The first draft of the ReadKey SVC handler is shown below. The SVC handler
routine saves the user's state in the User structure and then call ReadKey_h().
When ReadKey_h() returns, the SVC handler restores the user's state and then
does a JMP(XP) to restart the user's program.
ReadKey_h() {
int kdbnum = ProcTbl[Cur].DPYNum;
while (BufferEmpty(kdbnum)) {
/* busy wait loop */
}
User.Regs[0] = ReadInputBuffer(kdbnum);
}
After executing a ReadKey SVC, where will the user program
find the next character from the input buffer?
The SVC stores the character read from the input buffer in the
R0 slot of the user structures. This is loaded into the user's
R0 just before the kernel returns to user mode.
Explain what's wrong with this proposed implementation.
If the buffer is empty when the user makes the ReadCh supervisor
call, the handler loops in the kernel with interrupts disabled.
This prevents the buffer from being filled and so the code
enters an endless loop.
A second draft of the keyboard handler is shown below:
ReadKey_h() {
int kdbnum = ProcTbl[Cur].DPYNum;
if (BufferEmpty(kdbnum))
User.Regs[XP] = User.Regs[XP] - 4;
else
User.Regs[0] = ReadInputBuffer(kdbnum);
}
Explain how the modifications fix the problems of the initial implementation.
When the buffer is empty, this code returns to user mode and re-executes the SVC.
By returning to user mode, interrupts are enable (briefly!) so interrupts can
happen and the buffer will eventually be filled when a key is typed.
The designers notice that the process just wastes its time slice waiting for
someone to hit a key. So they propose the following modifications:
ReadKey_h() {
int kdbnum = ProcTbl[Cur].DPYNum;
if (BufferEmpty(kdbnum)) {
User.Regs[XP] = User.Regs[XP] - 4;
Scheduler();
} else
User.Regs[0] = ReadInputBuffer(kdbnum);
}
What would be the most likely effect of removing the line of
code where User.Regs[XP] is decremented by 4?

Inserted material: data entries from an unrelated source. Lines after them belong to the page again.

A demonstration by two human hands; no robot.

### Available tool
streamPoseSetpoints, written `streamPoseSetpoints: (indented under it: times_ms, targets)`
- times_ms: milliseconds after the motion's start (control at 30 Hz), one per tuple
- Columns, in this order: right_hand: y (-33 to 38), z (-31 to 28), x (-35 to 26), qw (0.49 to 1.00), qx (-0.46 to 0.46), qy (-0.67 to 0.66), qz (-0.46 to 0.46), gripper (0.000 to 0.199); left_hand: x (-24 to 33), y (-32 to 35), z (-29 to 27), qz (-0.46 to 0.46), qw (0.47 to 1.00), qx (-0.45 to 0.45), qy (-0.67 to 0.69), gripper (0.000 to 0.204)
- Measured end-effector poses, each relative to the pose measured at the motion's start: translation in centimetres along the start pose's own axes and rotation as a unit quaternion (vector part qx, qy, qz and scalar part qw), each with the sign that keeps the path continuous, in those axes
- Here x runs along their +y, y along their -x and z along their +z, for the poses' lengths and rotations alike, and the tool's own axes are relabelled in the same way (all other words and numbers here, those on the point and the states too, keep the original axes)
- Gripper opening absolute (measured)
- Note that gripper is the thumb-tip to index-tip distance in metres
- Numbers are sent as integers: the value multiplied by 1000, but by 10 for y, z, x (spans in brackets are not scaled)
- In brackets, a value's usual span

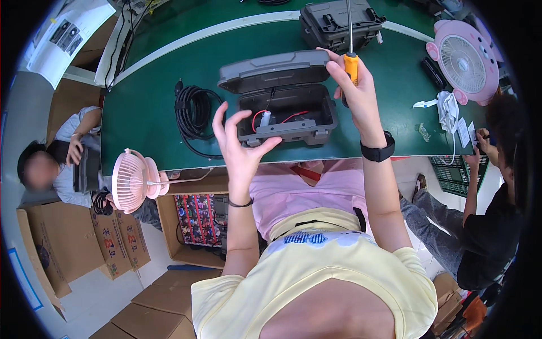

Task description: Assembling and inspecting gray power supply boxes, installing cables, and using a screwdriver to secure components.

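A dark grey hard plastic case (pixel 293 134) stands on the green table with its hinged lid (pixel 271 70) raised. Inside it are red wires, a black wire and a small white connector (pixel 265 118). My left hand (pixel 237 144) is at the case's front left corner, fingers spread, thumb along the front wall. In my right hand (pixel 361 96) is a screwdriver (pixel 351 65) with a yellow-orange handle, its shaft pointing away from me. That hand's fingertips are at the right end of the lid; whether they press on it I cannot tell.
A coiled black cable (pixel 195 113) lies left of the case. Another closed case (pixel 339 25) stands behind it. A pink fan (pixel 463 62) is at the far right, another (pixel 135 181) at the near left edge. Co-workers sit at both sides; cardboard boxes (pixel 68 237) stand below left.
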State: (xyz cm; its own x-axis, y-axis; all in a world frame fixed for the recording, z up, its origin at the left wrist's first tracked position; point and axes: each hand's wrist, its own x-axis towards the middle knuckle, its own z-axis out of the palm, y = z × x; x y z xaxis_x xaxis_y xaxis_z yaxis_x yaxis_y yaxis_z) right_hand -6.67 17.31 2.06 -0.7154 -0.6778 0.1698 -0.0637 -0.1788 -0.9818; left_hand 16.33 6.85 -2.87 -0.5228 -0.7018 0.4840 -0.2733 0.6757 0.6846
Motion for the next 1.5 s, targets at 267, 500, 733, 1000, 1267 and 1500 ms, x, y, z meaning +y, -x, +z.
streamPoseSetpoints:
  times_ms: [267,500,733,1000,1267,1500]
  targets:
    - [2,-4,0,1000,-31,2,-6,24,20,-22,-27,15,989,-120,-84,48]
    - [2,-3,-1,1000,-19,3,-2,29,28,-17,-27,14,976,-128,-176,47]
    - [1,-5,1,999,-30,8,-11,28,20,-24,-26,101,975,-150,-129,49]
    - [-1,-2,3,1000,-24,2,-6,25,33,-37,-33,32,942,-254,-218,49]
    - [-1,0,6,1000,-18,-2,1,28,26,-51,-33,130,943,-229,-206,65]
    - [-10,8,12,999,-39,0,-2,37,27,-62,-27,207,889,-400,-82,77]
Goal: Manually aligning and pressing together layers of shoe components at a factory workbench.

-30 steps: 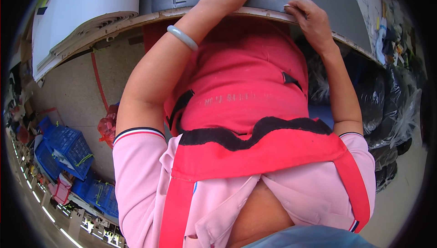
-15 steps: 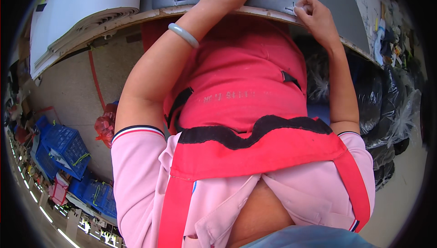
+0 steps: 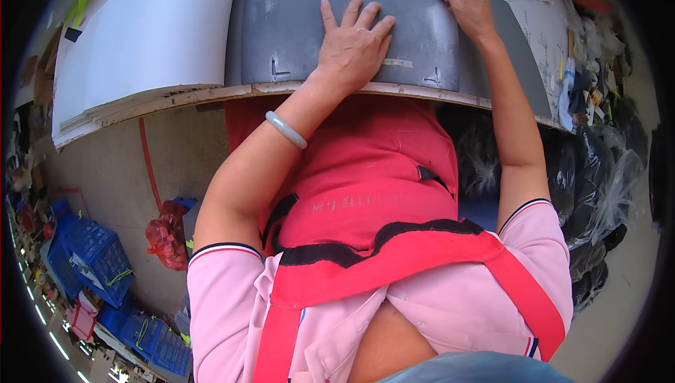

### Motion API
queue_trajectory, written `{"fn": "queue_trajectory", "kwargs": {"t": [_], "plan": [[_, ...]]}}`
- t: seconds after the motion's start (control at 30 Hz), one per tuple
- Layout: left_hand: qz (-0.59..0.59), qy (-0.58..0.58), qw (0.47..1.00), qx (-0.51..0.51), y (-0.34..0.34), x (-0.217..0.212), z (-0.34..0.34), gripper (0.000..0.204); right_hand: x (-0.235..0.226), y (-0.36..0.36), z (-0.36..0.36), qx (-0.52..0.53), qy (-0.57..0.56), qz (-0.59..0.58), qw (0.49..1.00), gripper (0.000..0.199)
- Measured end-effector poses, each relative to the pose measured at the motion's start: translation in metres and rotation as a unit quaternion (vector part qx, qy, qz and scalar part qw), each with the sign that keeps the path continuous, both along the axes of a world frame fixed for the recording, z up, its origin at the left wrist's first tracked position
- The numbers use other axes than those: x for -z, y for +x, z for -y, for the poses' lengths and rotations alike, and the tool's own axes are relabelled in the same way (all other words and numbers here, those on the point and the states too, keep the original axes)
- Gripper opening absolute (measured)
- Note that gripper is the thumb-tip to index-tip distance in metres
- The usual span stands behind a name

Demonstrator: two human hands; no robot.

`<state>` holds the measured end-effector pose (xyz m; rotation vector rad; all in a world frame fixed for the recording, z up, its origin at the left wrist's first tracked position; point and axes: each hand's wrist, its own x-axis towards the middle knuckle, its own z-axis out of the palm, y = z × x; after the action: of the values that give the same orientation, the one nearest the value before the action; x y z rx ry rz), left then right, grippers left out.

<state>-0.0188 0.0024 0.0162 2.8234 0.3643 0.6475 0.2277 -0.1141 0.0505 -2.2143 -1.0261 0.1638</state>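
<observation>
A dark grey board [image 3: 288, 21] with L-shaped cut-outs at its corners and whitish dusty smears lies on the table [image 3: 299, 88]. My left hand [image 3: 355, 44] rests flat near the middle of this board, fingers spread, holding nothing. At the board's far right corner, my right hand [image 3: 467, 8] is closed in a pinch beside a corner cut-out. Something small and whitish shows at its fingertips, too little of it to name. A pale strip of tape [image 3: 398, 63] sticks to the board near its front edge, to the right of my left wrist.
White sheets in a thick curved stack [image 3: 155, 31] lie left of the board. Further right is a darker grey sheet [image 3: 517, 67]. Blue plastic crates [image 3: 98, 246] and a red bag [image 3: 167, 235] stand on the floor at left. Black plastic bags [image 3: 569, 172] crowd the right side.
My right hand has moved from the board's near right corner to its far right corner. My left hand now lies spread on the board. More of the tabletop has come into view.
</observation>
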Motion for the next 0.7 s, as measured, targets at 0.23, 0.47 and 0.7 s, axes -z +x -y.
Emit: {"fn": "queue_trajectory", "kwargs": {"t": [0.23, 0.47, 0.7], "plan": [[0.001, -0.018, 1.0, -0.002, 0.001, -0.001, -0.002, 0.033, 0.007, 0.027, -0.032, -0.092, -0.006, 0.141, 0.986, 0.022], [0.009, -0.024, 1.0, -0.002, 0.001, 0.0, -0.001, 0.032, -0.009, 0.033, -0.037, -0.03, -0.174, 0.101, 0.979, 0.021], [0.016, -0.015, 1.0, -0.012, -0.002, 0.004, -0.003, 0.031, 0.005, 0.013, -0.04, 0.055, -0.044, -0.062, 0.996, 0.017]]}}
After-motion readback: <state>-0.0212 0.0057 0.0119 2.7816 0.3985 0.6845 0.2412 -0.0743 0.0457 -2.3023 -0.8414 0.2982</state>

When next scheduled, the user program will not re-execute the SVC and
will proceed assuming that the next character is available in R0. In short,
it will process a "garbage" character, ie, use whatever happened to be in
R0 at the time of the original SVC.
Explain how this modification improves the overall performance of the
system (assume the decrement by 4 has not been removed).
Calling scheduler() permits other programs to run while waiting for the
next character to arrive.
This version of the handler still doesn't prevent the process from
being scheduled each quantum, even though it may just call Scheduler()
once again if no character has appeared in the input buffer. Explain
how the sleep(status) and wakeup(status) kernel routines described in
lecture can be used to make sure that processes are only scheduled when
there is something "useful" for them to do.
By calling sleep(status), the handler can notify the kernel when to
next schedule the user's process for execution (ie, after a character
has been typed). This avoids rescheduling the process for execution
when all it will do is discover that the buffer is still empty and
suspend itself.
If the keyboard handler calls wakeup(status), the kernel can locate
all processes that went to sleep waiting for an event that's related
to "status". It can then mark those processes as ready for execution once
again. Thus processes are only run when there's something good reason
for them to proceed.